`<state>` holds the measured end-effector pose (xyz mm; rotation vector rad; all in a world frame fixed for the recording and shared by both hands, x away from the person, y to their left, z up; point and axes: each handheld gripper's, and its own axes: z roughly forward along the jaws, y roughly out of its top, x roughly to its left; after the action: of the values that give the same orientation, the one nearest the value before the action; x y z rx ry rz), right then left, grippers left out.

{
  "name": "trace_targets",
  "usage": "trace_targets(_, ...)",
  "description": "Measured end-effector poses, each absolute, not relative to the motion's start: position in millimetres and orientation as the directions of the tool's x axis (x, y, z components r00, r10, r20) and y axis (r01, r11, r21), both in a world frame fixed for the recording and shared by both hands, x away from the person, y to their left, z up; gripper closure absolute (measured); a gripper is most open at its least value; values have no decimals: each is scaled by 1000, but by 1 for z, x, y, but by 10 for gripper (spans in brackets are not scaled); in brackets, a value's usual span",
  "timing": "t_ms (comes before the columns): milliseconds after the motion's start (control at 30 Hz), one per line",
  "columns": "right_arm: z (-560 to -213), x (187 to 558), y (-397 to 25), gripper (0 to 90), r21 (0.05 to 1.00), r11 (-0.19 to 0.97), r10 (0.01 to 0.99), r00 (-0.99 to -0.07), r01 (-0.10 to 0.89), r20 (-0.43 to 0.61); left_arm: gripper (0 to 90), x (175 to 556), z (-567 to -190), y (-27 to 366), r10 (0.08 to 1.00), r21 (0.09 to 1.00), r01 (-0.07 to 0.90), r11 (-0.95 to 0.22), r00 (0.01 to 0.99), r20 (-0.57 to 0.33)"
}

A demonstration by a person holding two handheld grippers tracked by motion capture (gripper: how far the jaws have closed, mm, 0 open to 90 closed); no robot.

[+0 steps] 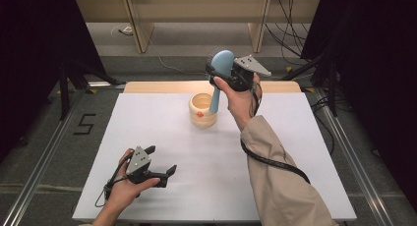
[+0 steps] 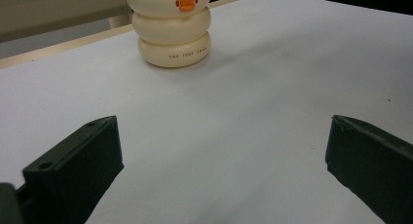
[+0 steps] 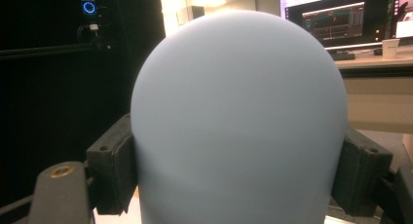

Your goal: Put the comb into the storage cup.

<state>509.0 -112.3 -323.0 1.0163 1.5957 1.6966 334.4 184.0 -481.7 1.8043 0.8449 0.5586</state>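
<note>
One blue brush (image 1: 220, 73) is clamped by its head in the right gripper (image 1: 227, 72), handle pointing down toward the cream cup (image 1: 202, 109) just below it, while the left gripper (image 1: 156, 166) rests wide open, far away.

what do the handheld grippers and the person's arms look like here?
Both grippers are black with two blocky jaws and a grey three-cornered plate on top: left gripper, right gripper. A black cable trails from the right one over a beige sleeve. The left forearm is unsleeved.
</note>
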Motion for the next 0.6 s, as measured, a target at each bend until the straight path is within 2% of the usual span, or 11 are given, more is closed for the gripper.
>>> trace_targets(600, -321, 511, -106, 206, 991, -111, 831, -539, 76, 135, 0, 334, -482, 184, 763, 929, 289, -230, 647, -13)
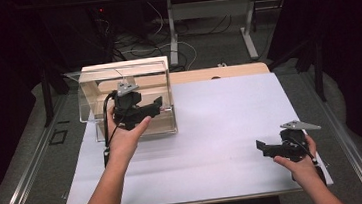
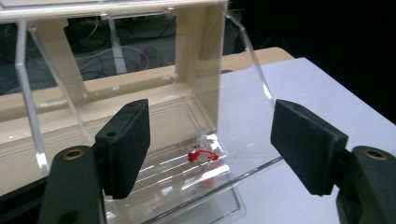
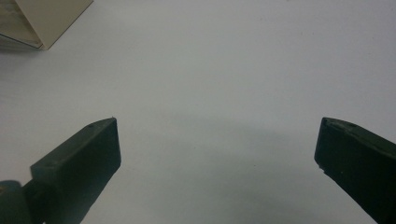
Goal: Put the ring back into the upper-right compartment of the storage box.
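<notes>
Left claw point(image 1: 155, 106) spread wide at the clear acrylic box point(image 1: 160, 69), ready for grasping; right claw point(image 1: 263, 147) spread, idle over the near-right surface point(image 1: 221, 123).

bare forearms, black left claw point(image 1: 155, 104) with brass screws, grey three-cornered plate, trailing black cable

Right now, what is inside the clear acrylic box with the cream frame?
On the floor of the clear acrylic box lies one small red-and-white object, unidentifiable. Glare hides part of the floor.
</notes>
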The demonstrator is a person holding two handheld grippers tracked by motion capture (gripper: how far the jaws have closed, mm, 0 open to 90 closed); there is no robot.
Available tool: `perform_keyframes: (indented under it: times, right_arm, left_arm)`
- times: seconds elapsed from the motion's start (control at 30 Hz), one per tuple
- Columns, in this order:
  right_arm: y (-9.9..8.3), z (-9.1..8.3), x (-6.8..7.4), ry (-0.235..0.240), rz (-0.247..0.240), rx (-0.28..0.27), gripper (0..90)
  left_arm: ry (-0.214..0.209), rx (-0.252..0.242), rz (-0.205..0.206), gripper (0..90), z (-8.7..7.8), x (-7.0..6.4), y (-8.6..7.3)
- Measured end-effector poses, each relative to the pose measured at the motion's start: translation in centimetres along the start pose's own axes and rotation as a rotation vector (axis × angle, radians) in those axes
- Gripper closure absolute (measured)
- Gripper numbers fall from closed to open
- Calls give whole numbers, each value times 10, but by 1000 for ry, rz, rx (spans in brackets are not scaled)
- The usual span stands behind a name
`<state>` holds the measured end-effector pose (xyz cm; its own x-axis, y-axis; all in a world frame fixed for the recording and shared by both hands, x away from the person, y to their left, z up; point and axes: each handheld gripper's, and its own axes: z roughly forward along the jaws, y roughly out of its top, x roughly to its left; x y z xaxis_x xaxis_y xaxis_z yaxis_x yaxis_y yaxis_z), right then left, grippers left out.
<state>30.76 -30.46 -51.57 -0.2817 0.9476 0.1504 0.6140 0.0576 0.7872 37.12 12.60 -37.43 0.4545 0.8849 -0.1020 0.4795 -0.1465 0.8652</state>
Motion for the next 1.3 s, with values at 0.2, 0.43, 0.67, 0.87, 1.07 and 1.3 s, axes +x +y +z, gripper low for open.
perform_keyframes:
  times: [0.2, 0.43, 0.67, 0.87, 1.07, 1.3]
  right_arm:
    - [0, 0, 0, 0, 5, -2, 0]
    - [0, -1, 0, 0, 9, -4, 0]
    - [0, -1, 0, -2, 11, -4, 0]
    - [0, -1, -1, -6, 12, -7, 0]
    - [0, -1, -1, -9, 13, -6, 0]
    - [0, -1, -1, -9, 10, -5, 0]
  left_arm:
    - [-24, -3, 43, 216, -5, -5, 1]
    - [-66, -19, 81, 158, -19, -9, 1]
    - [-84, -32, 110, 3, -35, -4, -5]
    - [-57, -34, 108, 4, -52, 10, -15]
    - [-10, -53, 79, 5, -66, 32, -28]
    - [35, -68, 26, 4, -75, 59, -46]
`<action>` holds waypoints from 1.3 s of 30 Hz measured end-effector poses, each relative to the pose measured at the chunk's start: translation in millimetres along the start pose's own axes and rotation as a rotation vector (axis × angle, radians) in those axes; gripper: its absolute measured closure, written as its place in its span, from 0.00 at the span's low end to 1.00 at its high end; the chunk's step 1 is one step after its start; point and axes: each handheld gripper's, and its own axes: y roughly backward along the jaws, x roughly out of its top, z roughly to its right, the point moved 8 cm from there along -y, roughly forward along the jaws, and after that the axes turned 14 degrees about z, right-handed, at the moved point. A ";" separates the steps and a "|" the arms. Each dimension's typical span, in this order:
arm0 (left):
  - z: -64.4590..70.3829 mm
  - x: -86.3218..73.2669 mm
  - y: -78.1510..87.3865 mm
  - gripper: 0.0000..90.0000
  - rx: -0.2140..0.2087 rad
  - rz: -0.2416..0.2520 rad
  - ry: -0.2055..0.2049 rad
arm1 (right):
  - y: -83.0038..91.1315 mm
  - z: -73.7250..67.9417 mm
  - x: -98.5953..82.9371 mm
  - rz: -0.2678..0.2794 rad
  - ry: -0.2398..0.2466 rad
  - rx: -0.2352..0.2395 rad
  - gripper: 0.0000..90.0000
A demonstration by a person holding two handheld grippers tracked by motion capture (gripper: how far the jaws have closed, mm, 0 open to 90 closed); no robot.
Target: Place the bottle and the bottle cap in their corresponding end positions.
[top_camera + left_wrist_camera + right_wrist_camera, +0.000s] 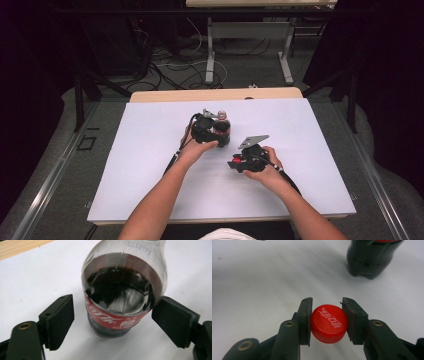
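Observation:
A cola bottle (222, 125) with a red label stands upright on the white sheet, uncapped and about half full of dark drink (122, 290). My left gripper (212, 131) is open, its jaws on either side of the bottle's lower body (112, 315); the left pad stands clear of it and the right pad sits close to it. My right gripper (237, 163) is shut on the red bottle cap (329, 323), held top side up just above the sheet (327, 305). In the right gripper view the bottle's base (368, 260) sits beyond the jaws, at the upper right.
A white sheet (150, 150) covers the wooden table (165, 95). Behind the table there are cables on the floor and the legs of a second table (210, 55). Dark curtains close in on both sides.

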 end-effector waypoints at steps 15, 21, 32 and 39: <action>-5.7 3.4 16.6 0.16 0.001 0.056 0.047 | -32.1 -38.2 -7.0 -0.040 0.049 0.104 0.68; -8.9 2.3 18.1 0.09 0.006 0.046 0.057 | -37.4 -44.2 -11.0 -0.027 0.079 0.130 0.68; -9.0 0.6 22.6 0.01 0.008 0.037 0.059 | -32.8 -44.3 -8.2 -0.023 0.053 0.158 0.47; -9.7 2.8 28.9 0.01 -0.002 0.049 0.060 | -24.8 -36.4 2.8 0.030 0.044 0.140 0.41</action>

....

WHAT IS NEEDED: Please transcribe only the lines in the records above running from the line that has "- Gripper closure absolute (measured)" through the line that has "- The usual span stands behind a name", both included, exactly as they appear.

RESULT OF THE TASK:
- Gripper closure absolute (measured)
- Gripper numbers fall from closed to open
- Calls give whole numbers, each value times 10, but by 1000 for ry, rz, rx (spans in brackets are not scaled)
- The usual span stands behind a name

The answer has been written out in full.